Issues of Class and Disenchantment in Webster's "The Duchess of Malfi."

John Webster’s The Duchess of Malfi is a terrible, macabre play that is soaked with the twin themes of class and disenchantment.

Act 1, Scene 1 of the play does not contain dialogue exchanges between the Duchess and Antonio and Cariola. However, upon reading the other parts of the play, we find that the conversations between the Duchess on the one hand, and Cariola and Antonio, individually and separately, on the other, particularly reflect the theme of class inequality.

The Duchess was a lifelong aristocrat with a natural sense of entitlement. On the other hand, Cariola, her full-time lady-in-waiting and part-time confidante, and Antonio, a steward in the Duchess’s palatial household, were mere staff in the Duchess’ employ, who were used to a lifetime of servitude. Given this background, it’s easy to understand why the Duchess approached almost all of her conversations with Cariola and Antonio from a position of plenty, power, and privilege.

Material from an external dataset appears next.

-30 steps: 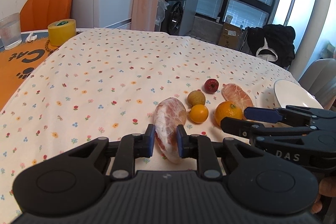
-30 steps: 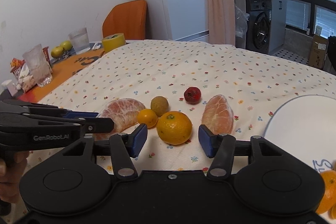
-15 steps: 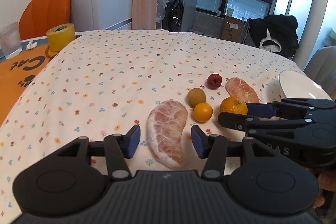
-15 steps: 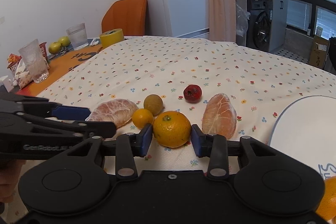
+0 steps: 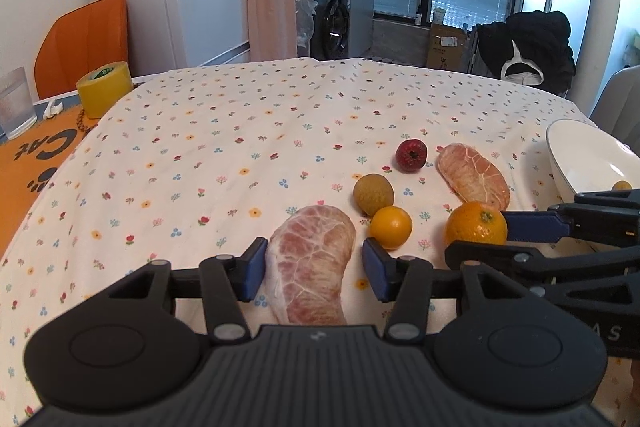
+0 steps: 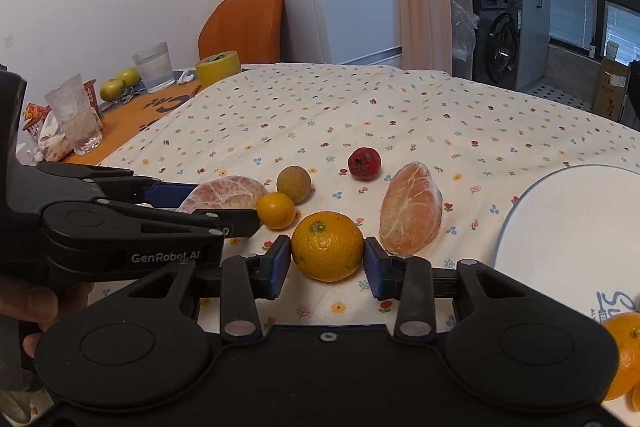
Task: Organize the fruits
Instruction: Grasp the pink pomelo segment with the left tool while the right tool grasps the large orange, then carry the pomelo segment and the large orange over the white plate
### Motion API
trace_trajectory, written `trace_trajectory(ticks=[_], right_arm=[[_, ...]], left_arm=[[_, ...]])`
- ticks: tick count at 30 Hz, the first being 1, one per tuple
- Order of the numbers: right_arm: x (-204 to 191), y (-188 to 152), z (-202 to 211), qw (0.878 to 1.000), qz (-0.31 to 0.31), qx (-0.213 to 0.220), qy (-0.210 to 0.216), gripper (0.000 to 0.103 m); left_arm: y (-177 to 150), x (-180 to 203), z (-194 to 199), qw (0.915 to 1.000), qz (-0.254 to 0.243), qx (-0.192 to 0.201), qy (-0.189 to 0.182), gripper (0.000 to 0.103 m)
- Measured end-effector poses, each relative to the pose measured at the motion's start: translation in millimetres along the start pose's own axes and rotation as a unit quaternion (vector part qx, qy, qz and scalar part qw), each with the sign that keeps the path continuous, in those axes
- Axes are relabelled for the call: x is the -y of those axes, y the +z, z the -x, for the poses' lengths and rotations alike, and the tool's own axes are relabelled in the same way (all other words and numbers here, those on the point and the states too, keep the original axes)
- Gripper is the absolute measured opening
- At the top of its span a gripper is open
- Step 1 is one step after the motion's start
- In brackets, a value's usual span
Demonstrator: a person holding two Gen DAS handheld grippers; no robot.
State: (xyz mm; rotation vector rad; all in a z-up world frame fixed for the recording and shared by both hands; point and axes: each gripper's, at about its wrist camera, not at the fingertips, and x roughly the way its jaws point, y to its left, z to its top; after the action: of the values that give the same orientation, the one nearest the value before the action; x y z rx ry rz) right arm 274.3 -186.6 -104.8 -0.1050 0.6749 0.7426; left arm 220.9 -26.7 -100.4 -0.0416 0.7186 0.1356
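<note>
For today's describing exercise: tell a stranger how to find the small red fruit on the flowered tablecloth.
Start at the white plate on the flowered tablecloth and look left to the cluster of fruit. The small red fruit sits farthest back, beyond the big orange. It is the only dark red one; its neighbours are orange, tan or pale pink.

Right gripper [image 6: 325, 267] closed around an orange [image 6: 327, 245] on a floral tablecloth [image 6: 360, 115].
Both blue pads touch the orange's sides. Behind it lie a peeled segment [image 6: 412, 209], a red fruit [image 6: 364, 163], a brown fruit [image 6: 294, 184] and a small orange [image 6: 276, 210]. The left gripper [image 6: 192, 205] reaches in beside another peeled segment [image 6: 224, 194]. A white plate [image 6: 568, 227] sits right.
</note>
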Motion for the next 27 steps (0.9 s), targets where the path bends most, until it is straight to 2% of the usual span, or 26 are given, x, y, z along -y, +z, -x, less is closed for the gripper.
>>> trace_trajectory(ticks=[4,9,14,20,27], right_arm=[[-1,-1,-2,1.000,-0.001,0.005,0.001,0.042],[-5,-1,-5,1.000,0.008,0.010,-0.002,0.043],[-6,-2,-6,1.000,0.013,0.009,-0.003,0.038],[-12,0,5,0.999,0.031,0.017,-0.006,0.038],[-7,7,22,0.999,0.014,0.036,0.001,0.038]], left_arm=[[1,0,0,1.0000,-0.005,0.003,0.001,0.041],[0,0,1,1.0000,-0.003,0.006,-0.001,0.039],[-2,0,7,1.0000,0.002,0.005,-0.008,0.038],[-1,1,19,0.9998,0.006,0.017,-0.006,0.038],[9,4,41,0.9992,0.010,0.039,-0.004,0.038]])
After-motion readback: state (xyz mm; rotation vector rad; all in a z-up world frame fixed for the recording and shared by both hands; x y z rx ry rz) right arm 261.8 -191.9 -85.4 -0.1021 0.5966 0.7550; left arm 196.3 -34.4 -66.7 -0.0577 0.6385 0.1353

The Duchess was widowed in the prime of her life and found in Cariola an abiding friend and trustworthy confidante. The Duchess entrusted Cariola with her intimate secrets in a bond that gave Cariola a modicum of power over the Duchess. However, it’s obvious that the friendship between the Duchess and Cariola was based on genuine affection and loyalty. Thus, Cariola alone was invited by the Duchess to witness both her wooing of Antonio and her marriage to him.

In the Duchess’ relationship with Antonio, the class difference is much more pronounced. Their relationship, even though a romantic one, is an instructive study of class inequality during the Renaissance. When the Duchess commenced her wooing of Antonio, he was constantly mindful to interpret all of her conversations as though she was giving orders and he was taking them. On occasion, it appears that the Duchess made it a point to remind Antonio of the class and economic disparity between them – notice how even as she slipped her ring on Antonio’s finger, she pointed out that:

                  This goodly roof of yours is too low,
                  I cannot stand upright in’t, nor discourse

The Duchess did offer to raise Antonio’s station in life through his marriage to her, but Antonio fully recognized the dangers that lay ahead of him. He remarked, “But he’s a fool / That, being a-cold, would thrust his hands i’ th’ fire / To warm them”. In her effort to convince Antonio to marry her, the Duchess goes so far as to discharge him of his debt to her by granting him a quietus.

We find that these reminders of class distinctions between the Duchess and Antonio are a constant and recurring motif in their lives together as a married couple (albeit a secret one). It is only towards the end of the play that we find the Duchess and Antonio being able to put aside their class differences and converse without any echoes of inequality.